The expected result is every line of the records, printed exactly.

======

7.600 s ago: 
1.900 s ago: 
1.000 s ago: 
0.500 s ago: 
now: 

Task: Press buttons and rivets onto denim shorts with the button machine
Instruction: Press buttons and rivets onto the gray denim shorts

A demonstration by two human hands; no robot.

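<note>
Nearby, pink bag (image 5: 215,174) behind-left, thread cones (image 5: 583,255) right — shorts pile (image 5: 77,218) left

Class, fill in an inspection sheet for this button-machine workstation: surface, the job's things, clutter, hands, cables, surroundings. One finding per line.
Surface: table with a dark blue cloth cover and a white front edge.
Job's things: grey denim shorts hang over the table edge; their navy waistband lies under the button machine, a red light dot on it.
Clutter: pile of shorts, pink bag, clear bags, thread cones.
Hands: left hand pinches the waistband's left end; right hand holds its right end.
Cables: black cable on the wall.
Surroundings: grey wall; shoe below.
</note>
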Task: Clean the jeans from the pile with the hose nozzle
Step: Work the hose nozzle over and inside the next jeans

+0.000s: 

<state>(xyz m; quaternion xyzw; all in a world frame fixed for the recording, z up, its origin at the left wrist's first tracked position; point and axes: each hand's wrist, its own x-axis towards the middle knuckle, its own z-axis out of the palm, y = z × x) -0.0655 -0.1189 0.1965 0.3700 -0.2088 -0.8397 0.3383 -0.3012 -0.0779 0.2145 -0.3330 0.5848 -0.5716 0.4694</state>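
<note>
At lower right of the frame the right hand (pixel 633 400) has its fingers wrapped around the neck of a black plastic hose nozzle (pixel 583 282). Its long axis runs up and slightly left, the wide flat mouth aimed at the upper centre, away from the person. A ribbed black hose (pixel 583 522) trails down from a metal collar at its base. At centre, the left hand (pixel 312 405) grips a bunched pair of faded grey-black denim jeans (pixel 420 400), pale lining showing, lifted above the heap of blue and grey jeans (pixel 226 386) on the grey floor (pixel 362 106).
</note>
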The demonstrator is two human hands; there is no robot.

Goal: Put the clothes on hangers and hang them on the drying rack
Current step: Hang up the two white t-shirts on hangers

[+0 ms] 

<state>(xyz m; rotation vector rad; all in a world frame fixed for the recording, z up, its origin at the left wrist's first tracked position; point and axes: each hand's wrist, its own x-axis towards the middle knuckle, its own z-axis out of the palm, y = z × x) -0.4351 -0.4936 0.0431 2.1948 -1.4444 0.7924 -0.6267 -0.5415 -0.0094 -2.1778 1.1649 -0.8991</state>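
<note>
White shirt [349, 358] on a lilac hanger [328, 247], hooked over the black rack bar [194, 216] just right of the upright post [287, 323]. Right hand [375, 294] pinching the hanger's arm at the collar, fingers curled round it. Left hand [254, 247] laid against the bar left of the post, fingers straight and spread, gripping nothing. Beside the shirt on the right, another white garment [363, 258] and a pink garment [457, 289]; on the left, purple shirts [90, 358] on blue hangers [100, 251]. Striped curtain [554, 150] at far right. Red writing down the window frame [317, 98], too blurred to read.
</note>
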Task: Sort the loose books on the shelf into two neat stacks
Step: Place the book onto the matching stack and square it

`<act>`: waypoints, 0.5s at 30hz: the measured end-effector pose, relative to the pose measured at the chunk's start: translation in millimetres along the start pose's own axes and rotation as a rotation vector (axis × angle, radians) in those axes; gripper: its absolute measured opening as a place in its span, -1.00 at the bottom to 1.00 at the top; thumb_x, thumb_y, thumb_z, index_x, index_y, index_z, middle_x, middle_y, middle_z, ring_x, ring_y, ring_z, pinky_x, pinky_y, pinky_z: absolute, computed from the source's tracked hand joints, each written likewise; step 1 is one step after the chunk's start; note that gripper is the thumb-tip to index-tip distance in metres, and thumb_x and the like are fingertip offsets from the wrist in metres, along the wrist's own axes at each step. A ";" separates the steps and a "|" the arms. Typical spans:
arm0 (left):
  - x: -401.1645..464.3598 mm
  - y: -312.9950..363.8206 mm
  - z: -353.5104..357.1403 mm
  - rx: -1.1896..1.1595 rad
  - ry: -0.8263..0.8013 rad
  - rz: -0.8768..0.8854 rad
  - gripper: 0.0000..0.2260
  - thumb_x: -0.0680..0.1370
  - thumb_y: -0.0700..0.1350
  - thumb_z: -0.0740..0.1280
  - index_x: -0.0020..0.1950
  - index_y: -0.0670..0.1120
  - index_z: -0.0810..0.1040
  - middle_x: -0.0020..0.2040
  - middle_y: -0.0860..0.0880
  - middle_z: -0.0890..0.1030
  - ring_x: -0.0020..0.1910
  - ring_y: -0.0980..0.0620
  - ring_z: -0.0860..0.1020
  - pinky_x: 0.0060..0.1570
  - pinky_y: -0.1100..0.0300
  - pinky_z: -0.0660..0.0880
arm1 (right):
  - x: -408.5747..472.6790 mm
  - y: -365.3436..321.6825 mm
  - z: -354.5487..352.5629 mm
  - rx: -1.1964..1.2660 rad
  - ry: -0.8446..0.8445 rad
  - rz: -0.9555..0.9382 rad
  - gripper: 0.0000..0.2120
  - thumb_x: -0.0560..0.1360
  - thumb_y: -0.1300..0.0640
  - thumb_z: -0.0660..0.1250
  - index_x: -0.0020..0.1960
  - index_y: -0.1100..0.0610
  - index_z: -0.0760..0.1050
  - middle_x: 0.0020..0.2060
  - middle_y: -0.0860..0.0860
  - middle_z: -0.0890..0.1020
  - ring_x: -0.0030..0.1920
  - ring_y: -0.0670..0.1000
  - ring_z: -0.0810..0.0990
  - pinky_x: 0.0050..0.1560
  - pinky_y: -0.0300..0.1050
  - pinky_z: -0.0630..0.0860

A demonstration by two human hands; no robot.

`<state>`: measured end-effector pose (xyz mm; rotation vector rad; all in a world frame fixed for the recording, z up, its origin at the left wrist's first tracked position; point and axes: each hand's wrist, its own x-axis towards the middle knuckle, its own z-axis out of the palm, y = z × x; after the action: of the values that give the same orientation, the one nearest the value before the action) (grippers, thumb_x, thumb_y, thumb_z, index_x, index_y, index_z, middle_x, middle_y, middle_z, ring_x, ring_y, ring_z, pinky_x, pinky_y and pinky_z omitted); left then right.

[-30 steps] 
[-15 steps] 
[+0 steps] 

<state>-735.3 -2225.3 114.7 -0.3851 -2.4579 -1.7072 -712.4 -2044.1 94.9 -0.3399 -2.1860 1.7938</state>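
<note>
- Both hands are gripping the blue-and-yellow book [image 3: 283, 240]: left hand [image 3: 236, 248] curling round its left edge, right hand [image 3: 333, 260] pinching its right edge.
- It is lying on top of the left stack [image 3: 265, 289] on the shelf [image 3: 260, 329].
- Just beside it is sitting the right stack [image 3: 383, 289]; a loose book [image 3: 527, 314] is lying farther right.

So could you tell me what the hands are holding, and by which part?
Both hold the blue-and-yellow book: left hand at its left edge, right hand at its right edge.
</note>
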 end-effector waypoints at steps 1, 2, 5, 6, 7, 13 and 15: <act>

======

» **YOUR RESPONSE**
7.600 s ago: 
1.900 s ago: 
1.000 s ago: 
0.500 s ago: 
now: 

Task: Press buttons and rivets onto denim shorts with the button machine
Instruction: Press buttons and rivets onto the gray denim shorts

A demonstration by two human hands; no robot.

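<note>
Nearby, pink bag (image 5: 215,174) behind-left, thread cones (image 5: 583,255) right — shorts pile (image 5: 77,218) left

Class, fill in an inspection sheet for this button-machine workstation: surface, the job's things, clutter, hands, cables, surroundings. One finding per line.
Surface: table with a dark blue cloth cover and a white front edge.
Job's things: grey denim shorts hang over the table edge; their navy waistband lies under the button machine, a red light dot on it.
Clutter: pile of shorts, pink bag, clear bags, thread cones.
Hands: left hand pinches the waistband's left end; right hand holds its right end.
Cables: black cable on the wall.
Surroundings: grey wall; shoe below.
</note>
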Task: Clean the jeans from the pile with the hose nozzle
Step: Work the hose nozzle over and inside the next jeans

+0.000s: 

<state>(xyz m; quaternion xyzw; all in a world frame fixed for the recording, z up, its origin at the left wrist's first tracked position; point and axes: each hand's wrist, its own x-axis towards the middle knuckle, its own z-axis out of the palm, y = z × x) -0.0655 -0.1189 0.1965 0.3700 -0.2088 -0.8397 0.3383 -0.3012 -0.0779 0.2145 -0.3330 0.5848 -0.5716 0.4694</state>
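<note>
At lower right of the frame the right hand (pixel 633 400) has its fingers wrapped around the neck of a black plastic hose nozzle (pixel 583 282). Its long axis runs up and slightly left, the wide flat mouth aimed at the upper centre, away from the person. A ribbed black hose (pixel 583 522) trails down from a metal collar at its base. At centre, the left hand (pixel 312 405) grips a bunched pair of faded grey-black denim jeans (pixel 420 400), pale lining showing, lifted above the heap of blue and grey jeans (pixel 226 386) on the grey floor (pixel 362 106).
</note>
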The demonstrator is two human hands; there is no robot.

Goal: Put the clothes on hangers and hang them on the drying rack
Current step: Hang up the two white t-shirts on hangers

[+0 ms] 

<state>(xyz m; rotation vector rad; all in a world frame fixed for the recording, z up, its origin at the left wrist's first tracked position; point and axes: each hand's wrist, its own x-axis towards the middle knuckle, its own z-axis out of the palm, y = z × x) -0.4351 -0.4936 0.0431 2.1948 -1.4444 0.7924 -0.6267 -0.5415 -0.0094 -2.1778 1.1649 -0.8991</state>
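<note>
White shirt [349, 358] on a lilac hanger [328, 247], hooked over the black rack bar [194, 216] just right of the upright post [287, 323]. Right hand [375, 294] pinching the hanger's arm at the collar, fingers curled round it. Left hand [254, 247] laid against the bar left of the post, fingers straight and spread, gripping nothing. Beside the shirt on the right, another white garment [363, 258] and a pink garment [457, 289]; on the left, purple shirts [90, 358] on blue hangers [100, 251]. Striped curtain [554, 150] at far right. Red writing down the window frame [317, 98], too blurred to read.
</note>
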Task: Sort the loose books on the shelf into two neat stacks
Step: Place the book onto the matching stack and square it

`<act>`: waypoints, 0.5s at 30hz: the measured end-effector pose, relative to the pose measured at the chunk's start: translation in millimetres along the start pose's own axes and rotation as a rotation vector (axis × angle, radians) in those axes; gripper: its absolute measured opening as a place in its span, -1.00 at the bottom to 1.00 at the top; thumb_x, thumb_y, thumb_z, index_x, index_y, index_z, middle_x, middle_y, middle_z, ring_x, ring_y, ring_z, pinky_x, pinky_y, pinky_z: absolute, computed from the source's tracked hand joints, each written likewise; step 1 is one step after the chunk's start; note that gripper is the thumb-tip to index-tip distance in metres, and thumb_x and the like are fingertip offsets from the wrist in metres, along the wrist's own axes at each step. A ";" separates the steps and a "|" the arms. Typical spans:
arm0 (left):
  - x: -401.1645..464.3598 mm
  - y: -312.9950..363.8206 mm
  - z: -353.5104..357.1403 mm
  - rx: -1.1896..1.1595 rad
  - ry: -0.8263..0.8013 rad
  - rz: -0.8768..0.8854 rad
  - gripper: 0.0000..0.2260
  - thumb_x: -0.0680..0.1370
  - thumb_y: -0.0700..0.1350
  - thumb_z: -0.0740..0.1280
  - index_x: -0.0020..0.1950
  - index_y: -0.0670..0.1120
  - index_z: -0.0810..0.1040
  - middle_x: -0.0020..0.2040
  - middle_y: -0.0860..0.0880
  - middle_z: -0.0890..0.1030
  - ring_x: -0.0020..0.1910
  - ring_y: -0.0980..0.0620
  - ring_z: -0.0860..0.1020
  - pinky_x: 0.0060..0.1570
  - pinky_y: -0.1100..0.0300
  - pinky_z: -0.0660..0.0880
arm1 (right):
  - x: -408.5747..472.6790 mm
  - y: -365.3436..321.6825 mm
  - z: -354.5487..352.5629 mm
  - rx: -1.1964..1.2660 rad
  - ry: -0.8446..0.8445 rad
  - rz: -0.9555..0.9382 rad
  - gripper: 0.0000..0.2120
  - thumb_x: -0.0560..0.1360
  - thumb_y: -0.1300..0.0640
  - thumb_z: -0.0660..0.1250
  - index_x: -0.0020..0.1960
  - index_y: -0.1100..0.0610
  - index_z: -0.0760..0.1050
  - middle_x: 0.0020..0.2060
  - middle_y: -0.0860..0.0860
  - middle_z: -0.0890..0.1020
  - ring_x: -0.0030..0.1920
  - ring_y: -0.0670..0.1000
  - ring_z: -0.0810..0.0990
  - pinky_x: 0.0050..0.1560
  - pinky_y: -0.0300..0.1050
  - pinky_z: -0.0630..0.0860

A demonstration by two human hands; no robot.

`<state>`: measured end-effector pose (xyz mm; rotation vector rad; all in a world frame fixed for the recording, z up, its origin at the left wrist's first tracked position; point and axes: each hand's wrist, its own x-axis towards the middle knuckle, its own z-axis out of the palm, y = z × x; after the action: of the values that give the same orientation, the one nearest the value before the action) (grippers, thumb_x, thumb_y, thumb_z, index_x, index_y, index_z, middle_x, middle_y, middle_z, ring_x, ring_y, ring_z, pinky_x, pinky_y and pinky_z omitted); left then right.

[-30 steps] 
[-15 steps] 
[+0 steps] 

<state>-735.3 -2225.3 114.7 -0.3851 -2.4579 -1.7072 -712.4 -2044.1 94.9 -0.3399 -2.1860 1.7938</state>
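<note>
- Both hands are gripping the blue-and-yellow book [image 3: 283, 240]: left hand [image 3: 236, 248] curling round its left edge, right hand [image 3: 333, 260] pinching its right edge.
- It is lying on top of the left stack [image 3: 265, 289] on the shelf [image 3: 260, 329].
- Just beside it is sitting the right stack [image 3: 383, 289]; a loose book [image 3: 527, 314] is lying farther right.

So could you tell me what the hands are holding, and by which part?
Both hold the blue-and-yellow book: left hand at its left edge, right hand at its right edge.
</note>
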 end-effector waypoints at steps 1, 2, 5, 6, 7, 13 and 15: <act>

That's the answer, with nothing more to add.